Take Charge!
Patient safety is
paramount in our quest for high quality and reliable healthcare. As caregivers,
we struggle with an inconvenient truth: Humans make mistakes. No human performs
perfectly 24 hours per day, seven days a week. Unfortunately, perfection is
expected of physicians and nurses. Such unrealistic expectations lead us to use
a system of training and punishment that operates under the myth of perfect
medical performance. The goal is not attainable, yet we perpetuate this myth
day after day.

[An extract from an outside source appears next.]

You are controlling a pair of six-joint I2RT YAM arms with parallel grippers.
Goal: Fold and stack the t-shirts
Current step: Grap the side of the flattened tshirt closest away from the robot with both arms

The myth also precludes us from properly examining the systems
issues that fail to protect patients from human error.
A medical error is
defined as the “failure of a planned action to be completed as intended or the
use of a wrong plan to achieve an aim…including problems in practice, products,
procedures and systems.”
Even after more than 10
years of national effort, medical errors persist at alarming rates. A group of
investigators reported there were approximately 37,600,000 annual admissions to
5,000 U.S. hospitals. Using the IHI Global Trigger Tool method, they estimated
there were 49 adverse events per 100 admissions. That amounts to 18,424,000 adverse
events annually in the United States. That astonishing number alone should
motivate us to action. However, productive improvements in this area have been
slow.
You can take action
today... Demand that your healthcare providers wash their hands before and
after they see you. Ask questions and demand answers such as: What is my
diagnosis? What do I have to do to get better? What if I do nothing? Are there
alternative treatments? Get a second opinion from an academic medical center.